=== GOAL OF THE EXERCISE ===
Leaving out the images, return the data below exactly as it is written.

===

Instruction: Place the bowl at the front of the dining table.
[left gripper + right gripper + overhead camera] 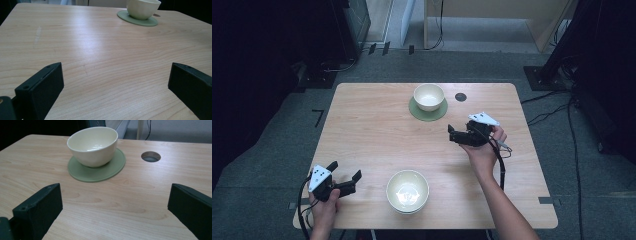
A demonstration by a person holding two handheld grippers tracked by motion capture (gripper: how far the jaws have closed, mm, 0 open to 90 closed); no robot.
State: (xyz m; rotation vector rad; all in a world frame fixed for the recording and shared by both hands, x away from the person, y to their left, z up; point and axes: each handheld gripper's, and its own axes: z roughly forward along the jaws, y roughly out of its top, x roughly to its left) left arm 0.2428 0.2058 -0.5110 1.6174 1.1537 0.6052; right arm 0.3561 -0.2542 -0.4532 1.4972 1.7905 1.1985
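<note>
A cream bowl (93,145) sits upright on a round green coaster (97,168), just ahead of the right gripper (113,210), whose jaws stand wide apart with nothing between them. The high view adds a second bowl (407,191) just to the right of the left gripper (346,172), also spread wide and holding nothing, over bare wooden table (372,130).

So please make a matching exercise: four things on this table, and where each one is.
Things:
1. small bowl
2. large bowl
3. right tool
4. left tool

Places:
a. near table edge, centre
b. near left corner, open
c. on the green mat
d. right of the mat, open

Pairs: 1-c, 2-a, 3-d, 4-b
</note>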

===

=== RESPONSE AREA ===
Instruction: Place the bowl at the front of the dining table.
[left gripper + right gripper + overhead camera] 
A demonstration by a person holding two handheld grippers tracked by motion capture (gripper: how far the jaws have closed, mm, 0 open to 90 closed); no robot.
State: (xyz m; rotation vector rad; all in a world frame fixed for the recording and shared by both hands, x away from the person, y to their left, z up; point and axes: each handheld gripper's, and its own axes: z roughly forward along the jaws, y roughly out of its top, x roughly to its left) left arm 0.2428 0.2058 -0.5110 1.6174 1.1537 0.6052; right arm 0.3561 -0.2542 -0.4532 1.4972 1.7905 1.1985
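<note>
A cream bowl (93,145) sits upright on a round green coaster (97,168), just ahead of the right gripper (113,210), whose jaws stand wide apart with nothing between them. The high view adds a second bowl (407,191) just to the right of the left gripper (346,172), also spread wide and holding nothing, over bare wooden table (372,130).

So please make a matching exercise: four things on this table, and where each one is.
Things:
1. small bowl
2. large bowl
3. right tool
4. left tool

Places:
a. near table edge, centre
b. near left corner, open
c. on the green mat
d. right of the mat, open

Pairs: 1-c, 2-a, 3-d, 4-b
</note>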

Nothing else is needed to complete this exercise.